Items listed in a dataset:

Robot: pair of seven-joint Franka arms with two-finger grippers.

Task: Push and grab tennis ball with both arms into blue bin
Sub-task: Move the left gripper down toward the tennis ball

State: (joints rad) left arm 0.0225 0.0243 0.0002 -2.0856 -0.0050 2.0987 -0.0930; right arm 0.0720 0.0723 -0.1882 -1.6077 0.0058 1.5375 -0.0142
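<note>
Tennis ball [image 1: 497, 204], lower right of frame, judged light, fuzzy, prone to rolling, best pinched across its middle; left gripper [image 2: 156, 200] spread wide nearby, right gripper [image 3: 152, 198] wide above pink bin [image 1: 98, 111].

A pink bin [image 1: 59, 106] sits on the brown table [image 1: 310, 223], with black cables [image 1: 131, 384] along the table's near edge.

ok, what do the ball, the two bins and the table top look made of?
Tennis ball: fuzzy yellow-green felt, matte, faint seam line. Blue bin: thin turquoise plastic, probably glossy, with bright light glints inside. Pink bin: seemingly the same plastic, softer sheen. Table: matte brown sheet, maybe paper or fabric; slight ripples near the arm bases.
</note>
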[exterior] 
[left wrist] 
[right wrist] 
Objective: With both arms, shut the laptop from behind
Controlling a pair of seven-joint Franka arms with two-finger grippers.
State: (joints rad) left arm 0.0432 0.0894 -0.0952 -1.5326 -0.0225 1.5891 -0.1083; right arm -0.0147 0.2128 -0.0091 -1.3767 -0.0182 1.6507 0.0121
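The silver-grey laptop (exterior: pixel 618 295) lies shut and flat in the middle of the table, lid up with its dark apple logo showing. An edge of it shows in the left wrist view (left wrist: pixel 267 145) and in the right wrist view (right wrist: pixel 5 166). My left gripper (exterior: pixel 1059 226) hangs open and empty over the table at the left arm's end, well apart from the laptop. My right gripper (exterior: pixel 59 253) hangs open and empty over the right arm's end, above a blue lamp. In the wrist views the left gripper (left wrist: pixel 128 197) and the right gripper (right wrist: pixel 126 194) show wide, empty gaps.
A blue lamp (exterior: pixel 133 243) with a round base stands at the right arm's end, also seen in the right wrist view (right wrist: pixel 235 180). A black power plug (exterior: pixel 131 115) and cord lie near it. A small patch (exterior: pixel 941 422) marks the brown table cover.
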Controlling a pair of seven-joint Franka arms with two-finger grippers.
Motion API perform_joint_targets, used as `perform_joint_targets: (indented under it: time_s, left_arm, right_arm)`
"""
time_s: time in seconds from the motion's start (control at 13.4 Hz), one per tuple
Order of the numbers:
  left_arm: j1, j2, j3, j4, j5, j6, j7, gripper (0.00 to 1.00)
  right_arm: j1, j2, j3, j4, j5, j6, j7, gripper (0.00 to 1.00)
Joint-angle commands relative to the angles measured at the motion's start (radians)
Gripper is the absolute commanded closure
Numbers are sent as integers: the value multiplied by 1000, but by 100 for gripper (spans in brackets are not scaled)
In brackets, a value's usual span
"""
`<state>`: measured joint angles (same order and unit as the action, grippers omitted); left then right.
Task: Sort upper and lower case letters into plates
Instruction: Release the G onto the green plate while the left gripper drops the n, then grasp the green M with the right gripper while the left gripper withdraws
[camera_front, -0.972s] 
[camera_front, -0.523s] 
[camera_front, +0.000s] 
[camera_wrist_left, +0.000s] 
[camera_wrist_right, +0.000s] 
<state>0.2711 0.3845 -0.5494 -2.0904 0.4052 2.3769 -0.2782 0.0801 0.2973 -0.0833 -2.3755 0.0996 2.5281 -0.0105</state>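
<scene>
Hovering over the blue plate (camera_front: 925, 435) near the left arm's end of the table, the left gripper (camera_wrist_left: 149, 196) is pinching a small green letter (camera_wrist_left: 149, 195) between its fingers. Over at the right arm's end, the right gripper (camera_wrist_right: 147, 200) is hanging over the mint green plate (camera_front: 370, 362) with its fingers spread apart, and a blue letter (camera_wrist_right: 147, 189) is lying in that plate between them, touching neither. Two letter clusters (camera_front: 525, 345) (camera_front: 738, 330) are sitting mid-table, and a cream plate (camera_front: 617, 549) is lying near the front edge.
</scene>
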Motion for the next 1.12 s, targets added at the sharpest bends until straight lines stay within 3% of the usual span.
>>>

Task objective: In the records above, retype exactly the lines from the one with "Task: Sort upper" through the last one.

Solved problem:
Task: Sort upper and lower case letters into plates
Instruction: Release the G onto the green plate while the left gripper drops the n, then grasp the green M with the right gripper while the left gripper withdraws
[camera_front, -0.972s] 
[camera_front, -0.523s] 
[camera_front, +0.000s] 
[camera_wrist_left, +0.000s] 
[camera_wrist_right, +0.000s] 
<state>0.2711 0.3845 -0.5494 -2.0904 0.4052 2.3769 -0.2782 0.0801 0.2973 -0.0833 -2.3755 0.0996 2.5281 -0.0105</state>
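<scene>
Hovering over the blue plate (camera_front: 925, 435) near the left arm's end of the table, the left gripper (camera_wrist_left: 149, 196) is pinching a small green letter (camera_wrist_left: 149, 195) between its fingers. Over at the right arm's end, the right gripper (camera_wrist_right: 147, 200) is hanging over the mint green plate (camera_front: 370, 362) with its fingers spread apart, and a blue letter (camera_wrist_right: 147, 189) is lying in that plate between them, touching neither. Two letter clusters (camera_front: 525, 345) (camera_front: 738, 330) are sitting mid-table, and a cream plate (camera_front: 617, 549) is lying near the front edge.
</scene>
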Motion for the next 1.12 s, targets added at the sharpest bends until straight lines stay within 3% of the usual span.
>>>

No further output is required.